Instructions for project development

!wget --no-cache -O init.py -q https://raw.githubusercontent.com/jdariasl/OTBD/main/content/init.py
import init; init.init(force_download=False)

from local.lib.project import project_sel
import scipy as sc

Instructions for project development#

Set the Name variable in the following cell with your full name and run the cell. You will be given a specific dataset and model to train.
You must chose three algorithms to solve the problem (one for each of the following items):
- Accelerated gradient/subgradient descent; proximal grandient descent
- Conjugate gradient descend; BFGS; Block coordinate descent assuming, at least, 2 nodes
- Distributed ADMM assuming, at least, 2 nodes. To find the solution for the \(\bf{x}\) term (see slides 83 and 84 of Ch 7.) in every iteration of the ADMM you must compare a) An exact (when possible) or gradient-based solution and b) The same algorithm chosen in the previous item. You must set the number of iterations for the inner loop of the gradient-based solutions (GD, CGD, BCD).

Note that not all the algorithms are suitable for all the problems, so the selection must be done carefully.

#Set name variable with your full name.
Name = 'Julián David Arias Londoño';
X,Y = project_sel(Name)

Use the data set of the classification problem given to you to train a Logistic regression with L1 regularization model.

The global number of iterations for each algorithm is 1000.

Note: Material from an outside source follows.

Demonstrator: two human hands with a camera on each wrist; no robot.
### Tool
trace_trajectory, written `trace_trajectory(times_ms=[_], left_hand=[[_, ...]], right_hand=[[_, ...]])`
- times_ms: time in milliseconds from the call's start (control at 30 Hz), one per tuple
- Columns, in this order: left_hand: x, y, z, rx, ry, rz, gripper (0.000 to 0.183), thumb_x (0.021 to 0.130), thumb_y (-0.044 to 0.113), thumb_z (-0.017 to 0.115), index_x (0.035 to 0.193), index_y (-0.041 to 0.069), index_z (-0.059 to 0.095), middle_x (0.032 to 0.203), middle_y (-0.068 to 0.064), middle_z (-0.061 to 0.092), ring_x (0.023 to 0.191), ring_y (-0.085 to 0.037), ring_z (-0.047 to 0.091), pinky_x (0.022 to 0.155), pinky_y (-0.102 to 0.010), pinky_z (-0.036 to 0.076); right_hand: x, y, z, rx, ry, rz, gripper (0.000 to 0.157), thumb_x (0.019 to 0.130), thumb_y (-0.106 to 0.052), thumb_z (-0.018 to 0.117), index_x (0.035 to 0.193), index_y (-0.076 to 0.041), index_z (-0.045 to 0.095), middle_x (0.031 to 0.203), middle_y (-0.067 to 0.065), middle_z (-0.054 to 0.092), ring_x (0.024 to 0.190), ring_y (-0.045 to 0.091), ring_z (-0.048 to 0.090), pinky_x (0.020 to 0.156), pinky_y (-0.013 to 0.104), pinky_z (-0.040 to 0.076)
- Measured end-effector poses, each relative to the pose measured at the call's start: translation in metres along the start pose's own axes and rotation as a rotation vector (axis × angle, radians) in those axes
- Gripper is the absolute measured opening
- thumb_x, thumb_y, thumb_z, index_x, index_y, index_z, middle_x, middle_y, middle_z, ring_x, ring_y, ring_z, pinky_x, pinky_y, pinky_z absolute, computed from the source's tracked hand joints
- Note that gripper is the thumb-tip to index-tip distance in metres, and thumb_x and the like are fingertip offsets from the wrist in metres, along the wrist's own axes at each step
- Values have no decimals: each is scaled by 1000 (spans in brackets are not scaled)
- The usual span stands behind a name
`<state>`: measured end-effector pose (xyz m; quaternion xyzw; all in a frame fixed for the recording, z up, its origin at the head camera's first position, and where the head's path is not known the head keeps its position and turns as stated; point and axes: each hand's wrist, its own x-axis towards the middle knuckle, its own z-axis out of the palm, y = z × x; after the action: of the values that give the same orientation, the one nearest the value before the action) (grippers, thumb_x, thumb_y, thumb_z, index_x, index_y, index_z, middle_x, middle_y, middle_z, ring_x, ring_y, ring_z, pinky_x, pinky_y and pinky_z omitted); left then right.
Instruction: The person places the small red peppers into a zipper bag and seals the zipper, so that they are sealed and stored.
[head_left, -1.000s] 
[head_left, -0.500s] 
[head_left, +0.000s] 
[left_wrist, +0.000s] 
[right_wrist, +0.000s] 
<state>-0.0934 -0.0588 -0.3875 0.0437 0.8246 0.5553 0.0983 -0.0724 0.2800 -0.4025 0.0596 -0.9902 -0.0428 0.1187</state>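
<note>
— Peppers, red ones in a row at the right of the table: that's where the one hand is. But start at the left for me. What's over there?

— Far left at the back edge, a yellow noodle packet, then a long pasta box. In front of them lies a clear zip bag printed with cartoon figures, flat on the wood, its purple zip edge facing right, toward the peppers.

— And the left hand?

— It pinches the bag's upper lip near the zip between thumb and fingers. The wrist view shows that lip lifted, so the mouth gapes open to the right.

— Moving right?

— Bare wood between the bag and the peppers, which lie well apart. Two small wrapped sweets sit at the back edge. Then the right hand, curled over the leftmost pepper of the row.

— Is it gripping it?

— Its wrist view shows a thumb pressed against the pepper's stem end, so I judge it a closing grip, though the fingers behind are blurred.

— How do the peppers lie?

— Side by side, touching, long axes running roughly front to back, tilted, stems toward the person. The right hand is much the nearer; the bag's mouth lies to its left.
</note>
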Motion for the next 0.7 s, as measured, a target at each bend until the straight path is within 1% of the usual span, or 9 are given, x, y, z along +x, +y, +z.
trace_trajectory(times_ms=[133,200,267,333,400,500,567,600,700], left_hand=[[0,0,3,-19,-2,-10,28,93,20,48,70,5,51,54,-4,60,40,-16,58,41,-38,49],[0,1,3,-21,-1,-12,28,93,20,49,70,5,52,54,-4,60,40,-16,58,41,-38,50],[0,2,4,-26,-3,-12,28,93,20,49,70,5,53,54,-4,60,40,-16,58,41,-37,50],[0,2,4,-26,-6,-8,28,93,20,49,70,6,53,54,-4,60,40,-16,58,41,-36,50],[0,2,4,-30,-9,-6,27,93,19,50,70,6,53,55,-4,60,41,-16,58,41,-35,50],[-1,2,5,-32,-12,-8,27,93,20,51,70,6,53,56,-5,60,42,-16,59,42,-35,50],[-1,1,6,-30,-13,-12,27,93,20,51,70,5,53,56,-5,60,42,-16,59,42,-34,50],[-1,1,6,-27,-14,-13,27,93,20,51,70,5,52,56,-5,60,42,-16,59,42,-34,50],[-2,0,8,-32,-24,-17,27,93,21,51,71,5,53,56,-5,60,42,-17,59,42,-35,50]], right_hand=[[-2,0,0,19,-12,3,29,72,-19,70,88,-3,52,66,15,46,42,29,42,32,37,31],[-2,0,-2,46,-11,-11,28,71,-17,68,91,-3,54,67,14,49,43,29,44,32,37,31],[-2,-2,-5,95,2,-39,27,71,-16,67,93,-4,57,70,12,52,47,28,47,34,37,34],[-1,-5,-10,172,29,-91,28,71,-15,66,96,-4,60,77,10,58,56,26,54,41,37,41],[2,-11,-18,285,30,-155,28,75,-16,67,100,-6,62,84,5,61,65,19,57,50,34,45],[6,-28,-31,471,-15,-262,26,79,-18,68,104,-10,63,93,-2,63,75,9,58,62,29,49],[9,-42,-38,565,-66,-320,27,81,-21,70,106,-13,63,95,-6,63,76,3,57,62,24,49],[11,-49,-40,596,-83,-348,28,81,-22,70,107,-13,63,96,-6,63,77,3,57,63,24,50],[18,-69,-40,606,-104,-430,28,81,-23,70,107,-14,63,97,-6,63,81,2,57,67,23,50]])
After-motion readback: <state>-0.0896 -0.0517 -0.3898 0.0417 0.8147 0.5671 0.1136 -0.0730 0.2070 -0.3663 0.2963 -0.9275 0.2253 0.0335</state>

Use an initial regularization parameter of 10 for the regularization terms and 10 for the rho quadratic term in ADMM.

Note that the values provided for the number of iterations, regularization parameter and rho are orientative, and the student must find a good hyperparameter set that solves adequatelly its problem. You can also use Bayesian optimization to find the best hyperparameters.

The student must provide this python notebook adding the following information:

A description of the problem and the dataset used.
A description of each algorithm chosen.
The code commented.
The results obtained and comment these results, including the advantages and disadvantages of each algorithm used. Use as many graphs and block diagrams as needed.

A fully executable python notebook, as well as its pdf version, must be uploaded to Moodle before the final exam.

The evaluation will be done according to the following criteria:

Project accomplishment (40%).
Correctness of the results (15%).
Quality of the results discussions (15%).
Correctness of the code (25%).
Quality of the comments (5%).

n,d = X.shape

#data normalisation
X = sc.stats.zscore(X)

print(f"Numer of samples {n}; number of features {d}")

Numer of samples 500; number of features 8